Сразу же после обеда мы отправились домой. Я между тем приказал нашему военному атташе пересылать нам ежедневные телеграммы с Албано-греческого театра военных действий; я заставил его поклясться присылать только голую правду. Пока мы не сели в поезд, Гитлер старался не терять самообладания; но затем он начал яростно осуждать эту новую «авантюру», как он уже называл ее. Неосмотрительно, сказал он, нападать в такое время года, и только с двумя или тремя дивизиями, входя в горы, окружающие Грецию, где только погода очень скоро вынудит прекратить всю операцию. По его мнению, как он сказал Муссолини, единственно возможным итогом этой операции будет военная катастрофа; но Муссолини обещал отправить в Албанию больше дивизий, если этих слабых сил не хватит, чтобы пробиться. Однако, по расчетам самого Муссолини, для высадки хотя бы одной дополнительной дивизии в [двух] примитивных албанских портах потребуется несколько недель. Если он так сильно хочет драться с бедной маленькой Грецией, продолжил Гитлер, почему он уж тогда не нападет на Мальту или Крит, что хотя бы будет иметь хоть какой-то резон в контексте нашей войны с Британией за Средиземноморье, особенно ввиду незавидного положения итальянцев, воюющих в Северной Африке. Единственным позитивным результатом всего этого было то, что дуче наконец попросил отправить в Северную Африку германскую танковую дивизию, после того как наш генерал фон Функ убедил его, что маршал Грациани очень настойчиво добивался этого и что появилась наконец возможность извлечь из этого пользу.

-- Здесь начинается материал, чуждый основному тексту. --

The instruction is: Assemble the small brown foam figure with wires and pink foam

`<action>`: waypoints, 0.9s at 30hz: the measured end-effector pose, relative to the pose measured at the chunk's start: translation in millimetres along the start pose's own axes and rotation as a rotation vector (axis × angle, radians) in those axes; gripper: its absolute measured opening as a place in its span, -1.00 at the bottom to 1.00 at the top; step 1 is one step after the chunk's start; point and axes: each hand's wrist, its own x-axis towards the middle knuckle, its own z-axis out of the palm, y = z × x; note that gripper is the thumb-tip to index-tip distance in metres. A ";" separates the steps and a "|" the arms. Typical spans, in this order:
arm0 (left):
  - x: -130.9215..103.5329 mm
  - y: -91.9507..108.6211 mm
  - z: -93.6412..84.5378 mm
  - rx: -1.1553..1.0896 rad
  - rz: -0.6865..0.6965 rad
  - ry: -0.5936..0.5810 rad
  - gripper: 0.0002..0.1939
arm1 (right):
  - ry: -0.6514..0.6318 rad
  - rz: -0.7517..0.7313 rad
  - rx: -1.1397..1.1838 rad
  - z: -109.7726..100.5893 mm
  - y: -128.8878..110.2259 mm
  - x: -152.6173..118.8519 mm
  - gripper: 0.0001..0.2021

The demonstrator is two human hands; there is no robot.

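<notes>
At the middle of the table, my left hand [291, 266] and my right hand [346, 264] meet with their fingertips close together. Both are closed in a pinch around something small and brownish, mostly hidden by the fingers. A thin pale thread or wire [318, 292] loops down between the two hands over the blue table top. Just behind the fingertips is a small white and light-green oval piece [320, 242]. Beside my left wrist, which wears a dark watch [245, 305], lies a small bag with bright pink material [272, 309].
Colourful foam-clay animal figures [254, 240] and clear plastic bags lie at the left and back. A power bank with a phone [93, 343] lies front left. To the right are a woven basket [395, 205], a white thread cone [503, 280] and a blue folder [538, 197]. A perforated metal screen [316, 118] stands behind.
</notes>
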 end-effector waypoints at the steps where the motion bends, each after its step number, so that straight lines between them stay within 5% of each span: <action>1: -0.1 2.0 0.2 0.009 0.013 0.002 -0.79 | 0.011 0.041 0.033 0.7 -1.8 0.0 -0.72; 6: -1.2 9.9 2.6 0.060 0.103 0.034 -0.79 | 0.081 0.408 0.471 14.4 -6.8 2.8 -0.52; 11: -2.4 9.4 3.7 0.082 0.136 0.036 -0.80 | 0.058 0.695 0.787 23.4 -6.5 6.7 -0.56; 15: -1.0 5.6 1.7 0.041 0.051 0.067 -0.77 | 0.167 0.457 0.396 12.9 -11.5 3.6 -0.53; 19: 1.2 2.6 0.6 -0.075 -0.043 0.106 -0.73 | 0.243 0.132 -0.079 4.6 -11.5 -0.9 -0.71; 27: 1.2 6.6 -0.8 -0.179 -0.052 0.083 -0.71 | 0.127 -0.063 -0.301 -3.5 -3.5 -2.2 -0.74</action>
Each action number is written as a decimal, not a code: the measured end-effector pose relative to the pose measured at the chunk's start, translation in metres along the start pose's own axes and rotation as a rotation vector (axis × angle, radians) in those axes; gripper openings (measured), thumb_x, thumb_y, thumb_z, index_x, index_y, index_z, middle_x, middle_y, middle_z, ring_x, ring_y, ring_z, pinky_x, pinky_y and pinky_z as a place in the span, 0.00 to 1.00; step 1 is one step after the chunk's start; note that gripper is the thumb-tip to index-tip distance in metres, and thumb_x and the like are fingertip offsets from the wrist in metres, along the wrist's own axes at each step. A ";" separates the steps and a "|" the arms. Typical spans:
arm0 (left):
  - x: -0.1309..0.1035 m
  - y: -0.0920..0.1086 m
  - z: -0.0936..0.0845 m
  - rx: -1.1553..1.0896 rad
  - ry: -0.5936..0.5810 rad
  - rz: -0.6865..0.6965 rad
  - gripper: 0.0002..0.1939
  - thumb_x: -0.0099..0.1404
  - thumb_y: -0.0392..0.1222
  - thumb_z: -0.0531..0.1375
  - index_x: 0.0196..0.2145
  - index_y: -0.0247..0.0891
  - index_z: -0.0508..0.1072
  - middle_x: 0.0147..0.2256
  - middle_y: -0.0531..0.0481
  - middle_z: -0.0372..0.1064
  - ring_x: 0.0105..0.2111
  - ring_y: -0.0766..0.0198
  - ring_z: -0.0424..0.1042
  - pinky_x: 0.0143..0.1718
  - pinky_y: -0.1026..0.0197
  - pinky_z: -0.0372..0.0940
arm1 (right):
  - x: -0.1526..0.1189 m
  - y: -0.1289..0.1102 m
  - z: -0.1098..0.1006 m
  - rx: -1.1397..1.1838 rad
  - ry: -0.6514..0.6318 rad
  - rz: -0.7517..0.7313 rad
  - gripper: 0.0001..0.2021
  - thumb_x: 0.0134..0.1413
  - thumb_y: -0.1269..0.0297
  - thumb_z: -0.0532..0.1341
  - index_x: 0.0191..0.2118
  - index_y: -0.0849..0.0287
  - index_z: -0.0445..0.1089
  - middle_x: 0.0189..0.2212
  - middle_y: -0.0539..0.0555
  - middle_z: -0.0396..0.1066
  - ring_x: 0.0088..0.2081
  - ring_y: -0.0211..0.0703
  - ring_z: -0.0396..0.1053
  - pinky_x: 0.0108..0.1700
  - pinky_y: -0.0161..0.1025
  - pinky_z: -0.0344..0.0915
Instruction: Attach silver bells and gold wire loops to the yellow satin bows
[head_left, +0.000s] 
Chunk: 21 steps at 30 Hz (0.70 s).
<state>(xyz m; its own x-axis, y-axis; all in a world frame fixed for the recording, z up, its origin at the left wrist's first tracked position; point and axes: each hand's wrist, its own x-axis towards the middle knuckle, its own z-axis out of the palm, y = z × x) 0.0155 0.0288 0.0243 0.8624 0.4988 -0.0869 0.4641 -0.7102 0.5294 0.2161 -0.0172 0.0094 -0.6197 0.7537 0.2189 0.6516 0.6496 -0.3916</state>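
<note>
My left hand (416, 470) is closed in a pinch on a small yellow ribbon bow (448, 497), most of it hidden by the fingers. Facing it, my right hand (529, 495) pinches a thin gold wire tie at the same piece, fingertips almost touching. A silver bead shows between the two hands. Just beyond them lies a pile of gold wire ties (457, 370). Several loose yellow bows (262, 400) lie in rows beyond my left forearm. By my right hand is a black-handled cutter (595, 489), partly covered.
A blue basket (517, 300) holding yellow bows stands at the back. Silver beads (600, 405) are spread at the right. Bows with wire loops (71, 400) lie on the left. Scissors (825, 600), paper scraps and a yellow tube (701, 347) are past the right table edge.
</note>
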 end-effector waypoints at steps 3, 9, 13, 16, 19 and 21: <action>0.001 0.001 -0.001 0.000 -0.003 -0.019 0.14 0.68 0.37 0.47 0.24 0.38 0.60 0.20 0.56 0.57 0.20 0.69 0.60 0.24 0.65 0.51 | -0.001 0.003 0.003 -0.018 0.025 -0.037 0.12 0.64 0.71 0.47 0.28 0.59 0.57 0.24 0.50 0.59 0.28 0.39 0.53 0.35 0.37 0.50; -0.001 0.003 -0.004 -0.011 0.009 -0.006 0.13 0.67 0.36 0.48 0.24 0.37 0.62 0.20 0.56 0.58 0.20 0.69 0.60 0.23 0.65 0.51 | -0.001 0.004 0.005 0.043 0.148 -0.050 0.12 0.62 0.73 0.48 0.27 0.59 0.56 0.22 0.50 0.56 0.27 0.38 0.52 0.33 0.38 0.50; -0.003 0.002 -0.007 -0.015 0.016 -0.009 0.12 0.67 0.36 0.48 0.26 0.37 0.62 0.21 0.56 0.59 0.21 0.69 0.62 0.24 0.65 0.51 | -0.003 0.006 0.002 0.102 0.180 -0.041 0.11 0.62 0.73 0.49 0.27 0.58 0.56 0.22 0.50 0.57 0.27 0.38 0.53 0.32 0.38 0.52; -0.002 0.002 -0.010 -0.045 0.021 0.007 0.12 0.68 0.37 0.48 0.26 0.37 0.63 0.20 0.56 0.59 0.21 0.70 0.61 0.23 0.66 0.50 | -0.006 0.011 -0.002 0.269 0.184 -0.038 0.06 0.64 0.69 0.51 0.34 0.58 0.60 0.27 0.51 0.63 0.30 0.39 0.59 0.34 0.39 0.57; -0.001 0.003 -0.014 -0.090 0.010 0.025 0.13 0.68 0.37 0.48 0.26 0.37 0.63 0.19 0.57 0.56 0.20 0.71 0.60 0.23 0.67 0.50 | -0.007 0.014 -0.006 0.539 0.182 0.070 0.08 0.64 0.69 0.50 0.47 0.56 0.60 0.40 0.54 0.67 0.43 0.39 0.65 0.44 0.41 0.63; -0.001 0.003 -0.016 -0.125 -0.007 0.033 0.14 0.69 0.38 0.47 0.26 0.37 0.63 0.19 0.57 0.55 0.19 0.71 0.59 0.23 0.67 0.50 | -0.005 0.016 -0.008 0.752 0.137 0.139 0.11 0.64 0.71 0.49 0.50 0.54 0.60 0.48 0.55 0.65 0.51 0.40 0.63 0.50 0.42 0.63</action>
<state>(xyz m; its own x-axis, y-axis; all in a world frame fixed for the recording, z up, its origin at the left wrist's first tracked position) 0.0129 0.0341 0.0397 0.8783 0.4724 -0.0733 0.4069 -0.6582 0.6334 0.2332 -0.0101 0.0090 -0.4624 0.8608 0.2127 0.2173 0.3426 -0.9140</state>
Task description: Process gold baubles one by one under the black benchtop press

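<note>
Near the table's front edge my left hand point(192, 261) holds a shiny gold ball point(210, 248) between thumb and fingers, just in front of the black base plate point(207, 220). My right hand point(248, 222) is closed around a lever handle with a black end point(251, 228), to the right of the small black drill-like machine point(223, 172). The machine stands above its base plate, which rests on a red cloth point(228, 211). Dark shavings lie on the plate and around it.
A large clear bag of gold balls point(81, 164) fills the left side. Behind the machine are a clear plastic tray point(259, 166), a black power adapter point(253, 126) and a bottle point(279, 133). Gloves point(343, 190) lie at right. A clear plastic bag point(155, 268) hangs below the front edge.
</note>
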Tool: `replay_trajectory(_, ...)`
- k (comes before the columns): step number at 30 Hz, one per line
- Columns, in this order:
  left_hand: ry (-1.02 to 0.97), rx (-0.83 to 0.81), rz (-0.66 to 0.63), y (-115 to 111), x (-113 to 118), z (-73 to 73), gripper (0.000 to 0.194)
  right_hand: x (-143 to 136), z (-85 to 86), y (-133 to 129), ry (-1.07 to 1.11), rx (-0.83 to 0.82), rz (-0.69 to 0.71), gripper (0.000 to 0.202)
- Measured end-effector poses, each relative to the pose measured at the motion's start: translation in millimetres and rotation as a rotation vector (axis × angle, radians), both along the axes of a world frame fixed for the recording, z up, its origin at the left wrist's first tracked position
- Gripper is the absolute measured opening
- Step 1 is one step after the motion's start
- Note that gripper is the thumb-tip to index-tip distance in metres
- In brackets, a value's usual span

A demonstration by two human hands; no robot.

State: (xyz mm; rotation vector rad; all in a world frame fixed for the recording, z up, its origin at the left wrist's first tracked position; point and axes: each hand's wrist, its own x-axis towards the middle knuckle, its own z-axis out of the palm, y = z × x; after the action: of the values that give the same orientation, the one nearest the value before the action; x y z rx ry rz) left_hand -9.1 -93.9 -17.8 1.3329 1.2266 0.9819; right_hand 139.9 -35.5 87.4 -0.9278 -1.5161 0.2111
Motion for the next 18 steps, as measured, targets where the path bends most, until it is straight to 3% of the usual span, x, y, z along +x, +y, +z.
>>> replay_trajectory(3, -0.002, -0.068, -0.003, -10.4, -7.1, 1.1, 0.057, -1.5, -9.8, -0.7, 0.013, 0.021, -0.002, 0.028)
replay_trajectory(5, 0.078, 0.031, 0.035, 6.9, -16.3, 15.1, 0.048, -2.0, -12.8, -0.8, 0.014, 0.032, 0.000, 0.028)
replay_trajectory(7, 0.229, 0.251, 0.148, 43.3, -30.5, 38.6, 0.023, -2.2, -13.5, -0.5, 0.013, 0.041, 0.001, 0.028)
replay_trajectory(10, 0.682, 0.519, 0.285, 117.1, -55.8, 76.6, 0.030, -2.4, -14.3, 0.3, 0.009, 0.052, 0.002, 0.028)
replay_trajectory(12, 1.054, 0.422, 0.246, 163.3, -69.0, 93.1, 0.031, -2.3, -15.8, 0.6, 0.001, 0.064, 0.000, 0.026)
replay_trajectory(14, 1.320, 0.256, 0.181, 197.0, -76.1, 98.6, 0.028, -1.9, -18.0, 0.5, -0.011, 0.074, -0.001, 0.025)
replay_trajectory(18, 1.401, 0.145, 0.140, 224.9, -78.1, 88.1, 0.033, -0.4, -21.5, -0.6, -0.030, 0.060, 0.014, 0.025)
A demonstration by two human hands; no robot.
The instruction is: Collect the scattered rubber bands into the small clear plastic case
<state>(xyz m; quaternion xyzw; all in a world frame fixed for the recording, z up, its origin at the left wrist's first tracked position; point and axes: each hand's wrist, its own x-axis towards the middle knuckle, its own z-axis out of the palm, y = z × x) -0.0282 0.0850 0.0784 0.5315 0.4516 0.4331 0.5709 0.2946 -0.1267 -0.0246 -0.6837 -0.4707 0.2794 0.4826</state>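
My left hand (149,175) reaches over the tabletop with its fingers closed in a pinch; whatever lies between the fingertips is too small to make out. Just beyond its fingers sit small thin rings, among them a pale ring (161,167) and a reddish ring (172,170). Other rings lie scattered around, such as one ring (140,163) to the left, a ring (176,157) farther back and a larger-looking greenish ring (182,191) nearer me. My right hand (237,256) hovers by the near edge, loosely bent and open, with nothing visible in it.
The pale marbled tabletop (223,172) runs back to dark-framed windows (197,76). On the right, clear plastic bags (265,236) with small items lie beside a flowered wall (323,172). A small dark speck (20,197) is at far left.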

Я очень боюсь, что Гитлер на самом деле не высказал Муссолини все это так же резко и прямо, как он позднее описывал мне, поскольку он опасался – что я сам позднее видел несколько раз – сказать ему что-нибудь такое, что могло бы уязвить самолюбие этого военного дилетанта. Только позднее я осознал, что Муссолини использовал фюрера, как только мог, и эта их дружба была весьма односторонней – Гитлер относился к дуче скорее как к золотому мальчику.
Все события, случившиеся в следующие несколько недель, произошли именно так, как и предсказывал Гитлер: хилое наступление итальянцев, начатое без достаточного количества запасов, не только безнадежно увязло в огромных трудностях, но и оказалось в опаснейшей ситуации из-за сочетания двух факторов – контрнаступления греков и скверной погоды. Тогда стали поступать просьбы о помощи, поскольку слабые албанские порты оказались весьма узким местом в организации снабжения воюющих итальянских войск. Гитлер хотел отправить горно-стрелковую дивизию, но ее невозможно было отправить ни по морю, ни через Югославию; мы помогли только нашими последними морскими транспортами, размещенными в Средиземном море, и транспортными эскадрильями ВВС. Если бы наступление зимы не ослабило греческого контрнаступления, печальный конец этой авантюре пришел бы уже через шесть недель.
Движимый чувством союзнического долга – благородный инстинкт, которым Муссолини, при изменении обстоятельств, всегда считал себя вправе пренебречь, – Гитлер разработал план перебросить в Грецию следующей весной свою армию, через Венгрию и Болгарию, в надежде, что до этого итальянцы смогут продержаться по крайней мере в Албании. Конечно же Югославия более всего подходила для переброски немецких войск для «спасения» Муссолини, так как этот сухопутный маршрут [через Югославию] был наиболее коротким, но фюрер категорически отказался даже рассматривать такой военный план: ни при каких обстоятельствах он не хотел ставить под угрозу нейтралитет Югославии, что было в равной степени и в интересах самой Италии.
Мне потребовался бы целый том, если бы я решил описывать военную историю подготовки и проведения балканской кампании весной 1941 г. Политическое противодействие нашим планам, продемонстрированное Венгрией, Болгарией и Румынией, было обусловлено несколькими причинами: позиция Венгрии была якобы пробританской, но ввиду помощи Германии в защите в Венском арбитраже значительных изменений венгерской границы с Румынией – в ущерб последней – венгерский имперский администратор [адмирал Миклош фон Хорти] должен был выразить нам свою некоторую благодарность. Румыния приняла германофильскую внешнюю политику после того, как ее король был изгнан, и генерал Антонеску принял должность главы государства. По просьбе самого Антонеску мы поддерживали в Румынии сильную военную миссию и группу технических советников с 1940 г.; как и Гитлер, он был и глава государства, и верховный главнокомандующий вооруженных сил. Наши отношения с болгарским царем Борисом всегда были чрезвычайно теплыми: он был поклонником Гитлера и гордился своей службой в германских сухопутных силах во время войны 1914-1918 гг.